Assisting in achieving her 2025 NFR goals are two mares who Otero has been seasoning to the outdoor elements this season.
“The two horses that I have came from indoor futurities, derbies, and indoor jackpots,” she explained. “I was just going to ride them and see what happened, and it turned out that both of them really excelled in the outdoor pens but then showed up at Nampa and still did well. I was extremely blessed to say that both horses did well in any set up for me this year.”
AM Regina George, “Regina George”, is a 2018 palomino daughter of A Smooth Guy out of Oro Rose, a granddaughter of the infamous Dash For Cash. Trained by Brittany Hill, the mare was turned out nearly two years before Otero legged her back up.

“[The plan] was to go out with Michael this year and go to Calgary since I had qualified and just wait and see what happens with Sly for 2026,” Otero said. “Then right after Nampa, the opportunity came for me to buy Regina.

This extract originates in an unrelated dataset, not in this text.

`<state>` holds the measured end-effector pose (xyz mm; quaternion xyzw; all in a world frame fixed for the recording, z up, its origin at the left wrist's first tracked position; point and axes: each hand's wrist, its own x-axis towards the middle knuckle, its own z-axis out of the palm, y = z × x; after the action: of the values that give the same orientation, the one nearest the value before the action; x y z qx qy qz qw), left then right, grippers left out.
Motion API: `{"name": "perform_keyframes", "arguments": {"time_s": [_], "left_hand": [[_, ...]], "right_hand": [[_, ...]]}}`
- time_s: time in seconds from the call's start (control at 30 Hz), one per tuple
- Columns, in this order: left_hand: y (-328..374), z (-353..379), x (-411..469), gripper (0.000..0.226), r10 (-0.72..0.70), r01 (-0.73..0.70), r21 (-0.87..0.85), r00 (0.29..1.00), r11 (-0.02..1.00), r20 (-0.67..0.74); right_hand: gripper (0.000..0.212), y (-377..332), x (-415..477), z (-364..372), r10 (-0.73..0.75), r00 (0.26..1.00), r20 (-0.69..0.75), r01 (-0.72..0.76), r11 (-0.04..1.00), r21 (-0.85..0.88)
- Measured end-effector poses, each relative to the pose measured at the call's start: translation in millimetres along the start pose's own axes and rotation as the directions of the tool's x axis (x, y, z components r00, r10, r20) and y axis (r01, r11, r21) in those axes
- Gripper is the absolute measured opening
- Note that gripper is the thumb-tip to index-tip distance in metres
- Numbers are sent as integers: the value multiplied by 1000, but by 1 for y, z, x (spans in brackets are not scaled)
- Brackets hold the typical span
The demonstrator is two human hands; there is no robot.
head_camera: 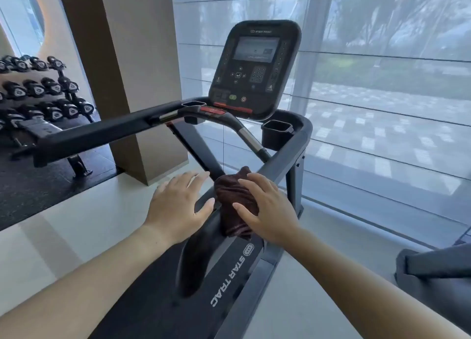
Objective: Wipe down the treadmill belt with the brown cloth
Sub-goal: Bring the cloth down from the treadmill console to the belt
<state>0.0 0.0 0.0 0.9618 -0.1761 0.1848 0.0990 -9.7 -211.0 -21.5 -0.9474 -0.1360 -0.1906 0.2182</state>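
A dark brown cloth (233, 197) hangs bunched over the black right handrail (193, 267) of the treadmill. My right hand (270, 208) rests on the cloth's right side with fingers spread and fairly straight. Just left of the cloth, my left hand (178, 206) hovers open and palm down; its thumb is close to the fabric, and I cannot tell whether they touch. The dark treadmill belt (142, 310) lies below my forearms, next to the STAR TRAC side rail (229, 275).
The treadmill console (254, 68) stands ahead, with a cup holder (276, 132) to its right and the left handrail (102, 132) stretching leftward. A dumbbell rack (38, 91) and a brown pillar (127, 58) are at left. Tall windows (382, 109) run along the right, with another machine (433, 267) at lower right.
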Motion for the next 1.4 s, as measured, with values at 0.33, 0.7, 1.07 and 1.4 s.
{"name": "perform_keyframes", "arguments": {"time_s": [0.33, 0.7, 1.07, 1.4], "left_hand": [[-17, 23, 9, 54, -27, 27, -18, 1000, 999, 16], [-54, 29, 3, 50, 102, -80, -192, 989, 978, 108], [-76, 32, -28, 46, 122, -64, -391, 985, 918, 125], [2, 18, -46, 55, 397, -338, -466, 917, 818, 32]], "right_hand": [[63, 1, 26, 33, 53, 996, 65, -55, 998, 24], [72, -18, 21, 58, 291, 956, 46, -290, 957, -18], [37, -45, 8, 63, 411, 898, -156, -403, 911, 86], [29, -15, -104, 51, 622, 737, -264, -521, 772, 364]]}}
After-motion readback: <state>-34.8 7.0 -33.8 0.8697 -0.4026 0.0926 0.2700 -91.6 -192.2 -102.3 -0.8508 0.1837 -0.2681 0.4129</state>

At that point, I hadn’t done great on her; she clocked well at Nampa, and we were headed to Reno, and I was like, ‘I’d rather own her.’ Then we went to Reno, and I feel like from the time I paid for her on, she started lighting it up. She’s a blessing; I’m super glad she’s ours.”
Cathys Kandy, “Twix”, is a 2018 buckskin daughter of The Kandyman and out of an own daughter of Frenchmans Guy. Coming from smaller Kentucky setups, Twix needed time to feel her best on the road, then took Otero to second at Salinas, a win at Lehi, Utah, and into the short round at Cheyenne.

“She was going to be my main horse, but adjusting to the road is hard,” Otero said. “She wasn’t feeling her best at the beginning. But every time I ran her, she was picking up checks.”
Otero also credited the people who make the Wilderness Circuit what it is.
“The committees out there in the Wilderness Circuit are the best around, honestly,” she said. “They want the ground good; they want all of us happy—not just for our event, but for all of them. I’m just happy to be there.”
Otero’s unofficially over the threshold for the Wilderness Circuit ProRodeo barrel racing earnings in a single season, after Sue Smith’s remarkable 2023 season, where she cleaned up over $51K within the circuit.
Next up: Sioux Falls for the Governor’s Cup. After that, Otero and her mares get a month before Heber City—and a chance to extend a record that’s already in the books.